More than three quarters of parents think their child will need at least an undergraduate degree to fulfil important goals in their life, according to new research from HSBC. And half think that their child will need a postgraduate qualification.
The independent study commissioned by HSBC surveyed 5,550 parents in 16 countries and territories around the world.
Parents in emerging economies are most likely to think university qualifications are essential, The Value of Education Learning for life report shows. More than nine out of 10 in Mexico, Indonesia, Malaysia, the UAE, India, China and Turkey see an undergraduate degree as essential. Nearly nine out of 10 in India and four out of five in the UAE say that their child will need a master’s degree or higher.
Many parents recognise that it is more challenging than ever for younger generations to compete in the job market
Charlie Nunn, Group Head of Wealth Management, HSBC, said: “An increasingly competitive job market and better access to higher education has made it more difficult for graduates worldwide to stand out from their peers. In many places there is a clear view that an undergraduate degree alone will not be enough.”
Parents in developed economies place less emphasis on postgraduate qualifications, however. Those in Australia, the UK, France and Canada are more likely to say that vocational training is the highest level of qualification their child will need.
While opinions differ on what level of qualification is desirable, parents everywhere are ready to go to great lengths to secure a good education for their children. Some start while their children are still very young: nearly two in five parents worldwide have paid for extra tuition to give their child a boost at primary school. More than three in four have paid or would be prepared to pay for extra tuition at some point during a child’s education.
The majority of parents continue to support their children financially throughout higher education. Ninety-five per cent make or plan to make some contribution towards tuition fees and/or living expenses.
While many parents hope to pay for university by drawing on savings and investments, this can be challenging.
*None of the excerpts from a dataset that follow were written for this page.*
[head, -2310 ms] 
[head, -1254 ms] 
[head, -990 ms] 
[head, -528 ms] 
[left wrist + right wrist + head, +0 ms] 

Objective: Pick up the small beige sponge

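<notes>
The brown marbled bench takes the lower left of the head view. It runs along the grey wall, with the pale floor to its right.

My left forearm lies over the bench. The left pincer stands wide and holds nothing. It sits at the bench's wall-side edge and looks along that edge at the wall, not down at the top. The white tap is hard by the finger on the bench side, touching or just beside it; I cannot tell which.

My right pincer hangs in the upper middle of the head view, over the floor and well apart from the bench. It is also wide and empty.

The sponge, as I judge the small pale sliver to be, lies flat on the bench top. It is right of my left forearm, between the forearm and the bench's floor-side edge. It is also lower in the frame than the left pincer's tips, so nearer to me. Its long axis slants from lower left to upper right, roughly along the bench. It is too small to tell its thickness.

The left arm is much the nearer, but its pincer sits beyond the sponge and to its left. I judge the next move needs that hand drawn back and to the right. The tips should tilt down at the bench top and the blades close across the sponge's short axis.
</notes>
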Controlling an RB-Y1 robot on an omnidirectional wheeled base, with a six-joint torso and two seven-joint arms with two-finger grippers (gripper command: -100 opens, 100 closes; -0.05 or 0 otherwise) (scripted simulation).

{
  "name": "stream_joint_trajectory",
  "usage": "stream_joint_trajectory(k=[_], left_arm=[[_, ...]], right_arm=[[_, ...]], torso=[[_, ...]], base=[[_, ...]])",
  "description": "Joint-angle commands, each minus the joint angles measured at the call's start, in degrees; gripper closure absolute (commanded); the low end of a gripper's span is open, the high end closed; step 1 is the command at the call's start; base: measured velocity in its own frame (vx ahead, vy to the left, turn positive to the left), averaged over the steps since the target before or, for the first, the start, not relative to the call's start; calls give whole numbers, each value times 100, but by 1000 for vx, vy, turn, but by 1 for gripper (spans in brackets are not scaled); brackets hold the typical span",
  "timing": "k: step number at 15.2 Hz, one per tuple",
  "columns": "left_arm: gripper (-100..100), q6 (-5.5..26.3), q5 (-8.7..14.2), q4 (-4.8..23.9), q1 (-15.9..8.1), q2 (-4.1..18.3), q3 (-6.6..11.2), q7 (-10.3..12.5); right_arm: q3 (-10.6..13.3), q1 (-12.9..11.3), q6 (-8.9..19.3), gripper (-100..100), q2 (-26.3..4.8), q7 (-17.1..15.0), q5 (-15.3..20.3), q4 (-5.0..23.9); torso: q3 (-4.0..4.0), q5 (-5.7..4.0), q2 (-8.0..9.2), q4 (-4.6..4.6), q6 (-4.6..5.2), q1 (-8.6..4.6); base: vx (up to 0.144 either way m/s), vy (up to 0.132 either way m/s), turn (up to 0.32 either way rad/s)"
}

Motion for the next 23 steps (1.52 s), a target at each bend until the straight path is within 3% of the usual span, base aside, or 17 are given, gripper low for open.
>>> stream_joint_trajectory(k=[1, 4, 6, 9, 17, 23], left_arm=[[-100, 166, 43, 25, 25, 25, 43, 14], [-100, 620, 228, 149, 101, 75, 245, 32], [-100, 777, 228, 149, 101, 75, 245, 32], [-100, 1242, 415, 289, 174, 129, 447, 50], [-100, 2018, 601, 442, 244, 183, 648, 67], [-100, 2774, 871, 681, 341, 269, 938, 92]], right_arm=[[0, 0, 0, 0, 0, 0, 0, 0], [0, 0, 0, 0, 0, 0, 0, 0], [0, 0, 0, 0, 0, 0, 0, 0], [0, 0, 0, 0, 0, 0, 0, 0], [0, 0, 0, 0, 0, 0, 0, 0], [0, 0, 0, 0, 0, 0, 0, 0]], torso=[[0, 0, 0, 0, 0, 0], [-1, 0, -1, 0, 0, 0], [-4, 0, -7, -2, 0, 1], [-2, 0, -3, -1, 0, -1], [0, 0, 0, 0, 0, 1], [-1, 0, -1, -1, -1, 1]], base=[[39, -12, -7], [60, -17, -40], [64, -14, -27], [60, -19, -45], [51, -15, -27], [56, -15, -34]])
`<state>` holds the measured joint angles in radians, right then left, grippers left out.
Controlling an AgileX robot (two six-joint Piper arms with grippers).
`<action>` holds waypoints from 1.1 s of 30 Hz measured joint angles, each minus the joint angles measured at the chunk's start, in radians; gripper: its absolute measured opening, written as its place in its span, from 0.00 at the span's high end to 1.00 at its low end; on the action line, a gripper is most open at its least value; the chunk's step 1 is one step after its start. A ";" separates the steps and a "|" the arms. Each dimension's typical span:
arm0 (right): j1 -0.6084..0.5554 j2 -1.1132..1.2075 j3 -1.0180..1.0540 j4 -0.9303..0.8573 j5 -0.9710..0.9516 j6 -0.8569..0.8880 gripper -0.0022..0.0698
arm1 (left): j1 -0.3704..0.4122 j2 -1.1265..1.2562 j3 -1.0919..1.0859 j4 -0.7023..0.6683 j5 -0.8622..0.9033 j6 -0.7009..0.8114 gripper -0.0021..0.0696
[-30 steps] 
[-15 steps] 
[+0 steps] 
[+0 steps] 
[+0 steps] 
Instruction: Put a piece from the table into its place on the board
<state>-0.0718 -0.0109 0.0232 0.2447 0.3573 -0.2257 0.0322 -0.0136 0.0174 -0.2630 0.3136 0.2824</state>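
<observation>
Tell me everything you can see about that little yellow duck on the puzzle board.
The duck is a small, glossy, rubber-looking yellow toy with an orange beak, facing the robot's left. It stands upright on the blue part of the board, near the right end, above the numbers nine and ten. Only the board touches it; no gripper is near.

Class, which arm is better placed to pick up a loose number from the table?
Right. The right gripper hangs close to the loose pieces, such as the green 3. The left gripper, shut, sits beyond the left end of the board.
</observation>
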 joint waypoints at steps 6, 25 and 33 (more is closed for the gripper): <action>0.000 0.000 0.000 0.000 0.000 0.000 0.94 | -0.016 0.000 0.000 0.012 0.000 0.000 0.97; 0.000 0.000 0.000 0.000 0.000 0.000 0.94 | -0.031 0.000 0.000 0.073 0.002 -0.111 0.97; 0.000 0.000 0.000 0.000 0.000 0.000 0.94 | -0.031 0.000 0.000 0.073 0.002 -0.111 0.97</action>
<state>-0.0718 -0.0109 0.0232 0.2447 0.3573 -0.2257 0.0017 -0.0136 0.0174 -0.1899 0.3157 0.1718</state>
More than a quarter take out loans, or expect to do so. Parents in China, Australia, Malaysia, the US and the UK who have taken or expect to take on debt to support their children think they will need more than eight years to pay it off.
Learning to become financially responsible is also seen by parents as an important part of the university experience, however, and many students make a personal contribution towards costs. Around half of parents who expect their child to contribute to their own university costs think they will take on paid work alongside study, the report shows. A similar proportion of parents expect their children will need to take out loans.
Mr Nunn said: “Many parents recognise that it is more challenging than ever for younger generations to compete in the job market – and they are willing to help children get a good education and achieve their aspirations. The high costs make it important to start planning and saving early.”
The Value of Education Learning for life is an independent research study by Ipsos MORI for HSBC. It represents the views of 5,550 parents in 16 countries and territories: Australia, Brazil, Canada, China, France, Hong Kong, India, Indonesia, Malaysia, Mexico, Singapore, Taiwan, Turkey, the United Arab Emirates, the UK and the US. The findings are based on a nationally representative survey of parents in each country with at least one child aged 23 or younger who is currently, or will soon be, in education. Ipsos MORI conducted the online survey in March and April 2015.